Is one month of rain in one day rare? Is weather reporting in Canada accurate?

It is common to see headlines after a damaging storm state that "we had a month of rain in one day", and consider that a plausible cause of the incident. But is this misleading - is comparing a storm to a typically dry summer month meaningful at all? Are drainage systems designed to handle only an average day's rain, or something more extreme? The truth is, most drainage systems in Ontario are designed to handle well over a month of summer month rain in a day.

Examples of the "one month in a day" reporting can be seen after the record daily rainfall July 8, 2013 in Mississauga.

TheStar.Com reported after the incident that stranded customers were offered $100 as compensation and the GO Transit vice-president for customer service said "It is an exceptional gesture for an unprecedented circumstance." She added “That was a night of firsts for us: The first time we had a month of rain in one night ...".

The National Post weighed in making comparisons to rain on the particular calendar date "Before Monday, the highest rainfall ever experienced in Toronto for July 8 was 29.2 mm set in 2008 — a record that was more than tripled". This refers to the 126 mm of rainfall recorded at the Pearson International Airport climate station in Mississauga (not Toronto). It should be stated clearly that no drainage system in Canada is designed for the rainfall expected on a particular calendar date - the reason is that extreme rain can occur on any date and systems must be designed for all calendar dates expected during the service life of the infrastructure. So the National Post observation is meaningless when assessing the severity of the July 8, 2013 storm against the capacity of drainage systems.

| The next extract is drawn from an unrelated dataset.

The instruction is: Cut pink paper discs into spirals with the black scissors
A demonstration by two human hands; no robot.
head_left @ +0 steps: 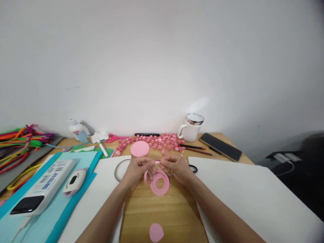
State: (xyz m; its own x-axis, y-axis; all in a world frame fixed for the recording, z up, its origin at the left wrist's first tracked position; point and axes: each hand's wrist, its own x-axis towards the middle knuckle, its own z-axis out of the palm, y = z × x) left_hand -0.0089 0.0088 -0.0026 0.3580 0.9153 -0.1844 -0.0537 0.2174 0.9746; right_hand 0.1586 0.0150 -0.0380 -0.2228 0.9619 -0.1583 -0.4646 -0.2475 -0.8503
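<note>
Beyond a pink paper scrap (pixel 156 233) at the bottom centre, the left hand (pixel 141 170) and right hand (pixel 176 167) pinch a pink paper strip (pixel 157 162) mid-frame, with small pink paper rolls (pixel 159 140) scattered behind and a white mug (pixel 191 129) upper right of them.

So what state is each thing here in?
Left hand: pinching the pink strip
Right hand: pinching it too
Pink spiral: cut, loosely coiled
Pink disc: whole, flat
Pink rolls: rolled up, scattered
Mug: upright
Bottle: capped
Phone: screen dark
Power bank: cable plugged in
</note>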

Back to GO Transit and Metrolinx's assertion that a month of rain in one night is unprecedented. To assess this we can refer to Environment Canada's published "climate normals" including average monthly rainfall amounts. As expected those are low in the summer.  For example, in Toronto where the GO Train was stranded the average rainfall for July is 63.9 mm, as shown below or at this link:

climate change Toronto

The rainfall statistics for Toronto below show that even a moderate frequency "10 year storm", with 67.6 mm of rain over a 24 hour duration, exceeds the monthly average by 6% (see bottom row, fourth column).  So it is not unusual that a moderate storm exceeds the average monthly total - there is actually a 41% chance we will have at least one 10 year storm every five years (Probability = 1 - [1 - 1/10]^5 = 1 - 0.9^5 = 0.41, or 41%).

climate change Toronto
Table 2a Return Period Rainfall Amounts (mm) in file: idf_v2-3_2014_12_21_615_ON_6158355_TORONTO_CITY.txt
Version 2.3 data set for Ontario file:
Consider that the minimum standard for river flood hazard assessment in Ontario is the greater of the 100 year storm or the more extreme historical regional storm. Most municipalities have a minimum 100 year level of service for urban drainage systems. That means new drainage systems are designed for about 94.7 mm of rain in 24 hours - 48% more than the average monthly total.

So is more than a month of rain in a day unprecedented? No.The graph below shows that the July monthly total rainfall at Pearson Airport was exceeded 6 times from 1950 to 2015, so once every 10-11 years, The Richmond Hill GO Train service started in 1978 so the monthly total was exceeded twice during years of operation before the July 8, 2013 incident - specifically in 1980 119.9 mm was recorded, exceeding the monthly total by 58%, and then again in 1995 78.8 mm was recorded, exceeding the monthly total by 4%. Exceeding monthly rainfall totals on a given day as a result of a moderate storm is not unusual based on historical records. Metrolinx was uninformed to suggest that July 8, 2013 was unprecedented for the operation of the Richmond Hill line. In fact, an earlier post shows that the maximum flood level recorded in 2013 was not on July 8, but on May 29, 2013 with 10 cubic metres per second more flow and 20 centimetres deeper flooding on the Don River observed.

climate change Mississauga
The average July rainfall total is exceeded on a single day every 10-11 years, including several times since the operations of the Metrolinx Richmond Hill GO Train service was started in 1978. Exceeding the monthly rainfall total is not rare from a drainage design perspective as summer months are typically dry and moderate design storms have greater rainfall.
The resulting flow rates in the Don River on July 8, 2013 were not rare or unprecedented compared to design flows shown on the following chart:

climate change Toronto

Weather reporting in Canada needs to be improved to provide accurate assessments of severity and risk based on relevant frequency and design data and not erroneous data comparisons.

Its time to overcome heuristic biases in reporting and start thinking carefully and slowly on important weather reporting and weather related policies in Ontario.